Wednesday, November 16
We fly to Calcutta today, for the second and final part of the tour. Travelling in India is quite exhausting, also because of the time consuming airport safety procedures. Calcutta is completely different from the part of India we just came from – and of course: Compared to European countries, India feels more like a continent. Other than the cities we’ve seen so far, the streets are crowded with old-fashioned rickshaws, adding to the colorful image.
Thursday, November 17
Frans is sick and stays in his room all day. He simply hasn’t got the energy to do anything else. The rest of the band is invited for lunch by Kaushik Dutta, our very friendly organizer, who takes to a Bengalese restaurant in one of the posher areas of the city. The food is delicious, again, and we get to appreciate the subtle differences between the Indian and Bengalese cuisines.
Friday, November 18
Today is the first day of the Kolkota International Jazz Festival; we’re playing a beautiful large venue in the middle of the town, where we are the main act of the night. Our supporting act is an Indian band with a fine, professional percussionist (seated on a riser, center stage!) surrounded by some local amateurs.
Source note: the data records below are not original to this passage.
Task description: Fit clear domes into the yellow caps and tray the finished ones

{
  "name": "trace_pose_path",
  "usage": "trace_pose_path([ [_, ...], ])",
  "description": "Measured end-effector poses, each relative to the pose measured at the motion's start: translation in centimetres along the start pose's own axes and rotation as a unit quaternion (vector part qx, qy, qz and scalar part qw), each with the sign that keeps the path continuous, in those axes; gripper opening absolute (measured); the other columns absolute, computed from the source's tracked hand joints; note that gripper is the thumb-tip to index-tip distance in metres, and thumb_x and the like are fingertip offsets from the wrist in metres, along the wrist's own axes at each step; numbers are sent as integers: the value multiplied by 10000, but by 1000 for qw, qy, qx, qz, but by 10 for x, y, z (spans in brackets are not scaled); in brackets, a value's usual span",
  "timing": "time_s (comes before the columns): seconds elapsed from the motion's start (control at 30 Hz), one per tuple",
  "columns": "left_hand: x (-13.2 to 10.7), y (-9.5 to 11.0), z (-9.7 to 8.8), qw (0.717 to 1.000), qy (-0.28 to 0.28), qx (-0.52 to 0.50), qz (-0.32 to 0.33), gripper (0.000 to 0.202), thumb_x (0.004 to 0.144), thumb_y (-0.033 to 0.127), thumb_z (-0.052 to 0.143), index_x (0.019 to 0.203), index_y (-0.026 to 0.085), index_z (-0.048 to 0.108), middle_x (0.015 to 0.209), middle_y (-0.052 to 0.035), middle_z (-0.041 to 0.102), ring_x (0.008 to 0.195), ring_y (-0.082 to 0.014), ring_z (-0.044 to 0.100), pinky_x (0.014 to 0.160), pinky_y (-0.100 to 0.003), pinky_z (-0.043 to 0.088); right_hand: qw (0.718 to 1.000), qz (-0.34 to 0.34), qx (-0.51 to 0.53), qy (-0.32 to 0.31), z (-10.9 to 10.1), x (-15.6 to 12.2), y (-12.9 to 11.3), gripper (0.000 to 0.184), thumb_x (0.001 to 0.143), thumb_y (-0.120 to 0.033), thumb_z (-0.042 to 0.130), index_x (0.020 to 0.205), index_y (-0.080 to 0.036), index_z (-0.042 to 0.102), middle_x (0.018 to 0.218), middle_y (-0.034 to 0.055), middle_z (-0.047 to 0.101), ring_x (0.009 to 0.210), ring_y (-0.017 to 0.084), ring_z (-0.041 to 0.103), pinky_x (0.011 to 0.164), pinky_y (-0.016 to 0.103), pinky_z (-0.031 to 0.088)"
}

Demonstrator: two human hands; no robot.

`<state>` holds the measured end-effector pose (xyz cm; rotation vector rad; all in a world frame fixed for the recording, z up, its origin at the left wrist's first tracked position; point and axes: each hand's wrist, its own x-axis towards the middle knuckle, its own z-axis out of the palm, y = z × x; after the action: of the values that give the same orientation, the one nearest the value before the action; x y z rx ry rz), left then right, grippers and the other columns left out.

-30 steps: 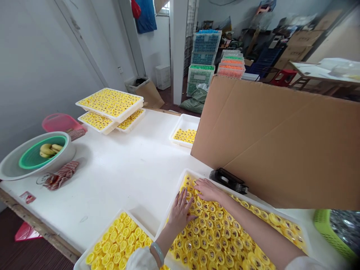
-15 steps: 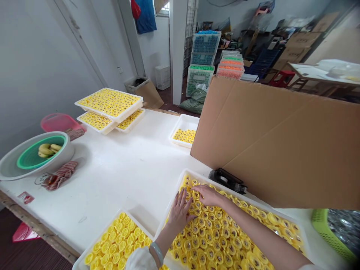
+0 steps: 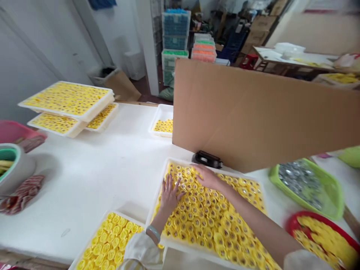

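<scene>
Your left hand (image 3: 170,195) has its fingers spread and your right hand (image 3: 207,177) has its fingers pressed together. Both lie flat on the yellow plastic caps (image 3: 208,221) in the white tray (image 3: 180,244), perhaps to keep the caps close and even, and pinch nothing.

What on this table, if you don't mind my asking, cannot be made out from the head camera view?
All in the head view:
Some yellow caps are hidden under the left hand and right hand.
Markings on the caps are too small and blurred to read.
The space behind the cardboard sheet is hidden by the sheet.
The silver pieces in the green basket are too small to identify.
The white bowl is cut off by the left edge.
</scene>
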<state>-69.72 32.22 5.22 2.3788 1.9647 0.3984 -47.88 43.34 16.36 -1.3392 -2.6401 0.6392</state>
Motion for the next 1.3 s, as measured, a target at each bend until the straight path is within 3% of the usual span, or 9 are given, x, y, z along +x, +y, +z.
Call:
trace_pose_path([
  [0.1,-2,-3,0,1000,-12,-21,5,678,926,463,532,1515,261,263,1607,-169,152,1455,-397,182,1124,-589,271,993,80,-35,78,-23,-90,15,494,971,-285,381,1456,-193,375,1386,133,540,1262,269,506,1046,465,417],
  [0.17,-3,-4,-1,1000,-11,-27,7,675,927,461,531,1513,259,263,1609,-164,146,1460,-393,164,1121,-594,274,988,98,-59,102,-18,-156,7,484,952,-336,429,1415,-195,433,1297,135,605,1187,281,563,977,456,475],
  [0.27,-4,-7,-2,1000,-6,-27,11,657,927,454,534,1503,250,293,1605,-163,166,1463,-382,164,1119,-586,284,981,111,-91,132,23,-231,-26,466,910,-424,518,1316,-196,537,1159,144,670,1040,297,632,847,432,534],
  [0.33,-5,-9,-2,1000,-3,-26,13,632,933,453,522,1493,238,322,1602,-167,181,1462,-379,174,1120,-578,288,971,138,-115,158,61,-254,-52,578,868,-507,575,1326,-158,526,1122,180,665,1005,327,630,815,450,529],
  [0.43,-6,-11,-2,1000,-2,-25,15,606,940,462,501,1476,214,366,1598,-176,197,1461,-381,176,1124,-573,280,929,232,-207,199,108,-256,-81,727,827,-656,543,1328,-129,523,1199,234,611,1045,381,591,795,475,499],
  [0.57,-7,-13,-1,999,-8,-25,19,592,948,467,477,1465,192,391,1595,-183,205,1459,-386,179,1128,-575,270,894,321,-240,199,135,-237,-95,685,886,-630,450,1316,-105,542,1206,269,588,1062,412,559,802,501,446],
  [0.7,-7,-15,0,999,-13,-25,20,592,958,469,451,1476,195,368,1597,-182,195,1460,-381,179,1130,-576,262,892,326,-240,200,143,-227,-95,614,915,-561,455,1326,-114,549,1208,261,591,1060,391,556,801,471,425],
  [1.03,-6,-16,0,999,-15,-35,22,596,959,476,443,1477,193,365,1604,-179,170,1471,-371,136,1136,-568,252,888,331,-244,206,145,-223,-97,421,914,-492,508,1154,-180,655,1228,230,593,1077,406,533,787,471,402],
  [1.3,-7,-17,-1,999,-17,-38,27,592,967,461,434,1492,212,325,1616,-166,119,1478,-362,90,1140,-570,242,870,360,-228,250,151,-217,-102,520,934,-523,454,1163,-79,600,1231,284,570,1101,412,517,794,471,397],
])
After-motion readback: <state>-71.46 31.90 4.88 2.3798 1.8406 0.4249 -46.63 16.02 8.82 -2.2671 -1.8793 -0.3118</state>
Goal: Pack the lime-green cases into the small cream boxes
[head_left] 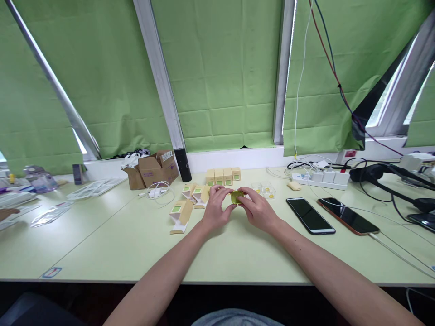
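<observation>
My left hand [216, 209] and my right hand [258, 210] meet over the middle of the pale green table [136, 235]. Both pinch a small olive-green piece [237, 197] between their fingertips, just above the tabletop. Several small cream boxes with green labels [222, 176] stand in a row right behind my hands. To the left lie opened cream boxes [195, 194], and one more open box [180, 214] lies nearer me. Clear plastic trays with yellow bits [264, 189] sit to the right of my fingers.
Two phones [310, 215] [348, 216] lie face up at right, one on a cable. A white power strip [321, 177], black headset [390, 179], cardboard box [152, 170] and black cylinder [182, 165] line the back. Another person's hand [7, 213] shows at far left.
</observation>
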Motion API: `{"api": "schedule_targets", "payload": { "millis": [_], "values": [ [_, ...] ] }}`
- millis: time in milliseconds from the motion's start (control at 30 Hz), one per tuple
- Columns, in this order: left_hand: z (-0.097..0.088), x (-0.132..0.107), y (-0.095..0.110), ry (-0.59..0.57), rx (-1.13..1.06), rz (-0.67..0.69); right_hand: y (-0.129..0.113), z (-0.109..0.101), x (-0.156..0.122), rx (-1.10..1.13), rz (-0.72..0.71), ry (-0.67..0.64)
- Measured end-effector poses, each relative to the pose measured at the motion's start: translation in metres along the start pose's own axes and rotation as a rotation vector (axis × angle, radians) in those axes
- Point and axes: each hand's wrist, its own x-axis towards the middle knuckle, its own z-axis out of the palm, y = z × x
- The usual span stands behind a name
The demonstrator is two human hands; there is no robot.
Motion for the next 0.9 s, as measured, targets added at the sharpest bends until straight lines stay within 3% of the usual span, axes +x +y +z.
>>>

It’s inspiring to see how the man employs large gestures and facial expressions trying to get the best out of his fellow musicians. Our set is really energetic, and the audience loves the music – again. A great concert to finish the tour! Afterwards, we have drinks with the Dutch consul, in the building of the British Embassy. Everybody is really kind, especially the consul himself, mr. Shah, who urges Marnix to send him a recording of our ‘Indian’ song, ‘Kannada’, which visibly moved him. Back in our hotel, we have a final drink to celebrate this both intense and successful first Indian tour.
Saturday, November 19
Flying back to Amsterdam via Delhi. India? It was great!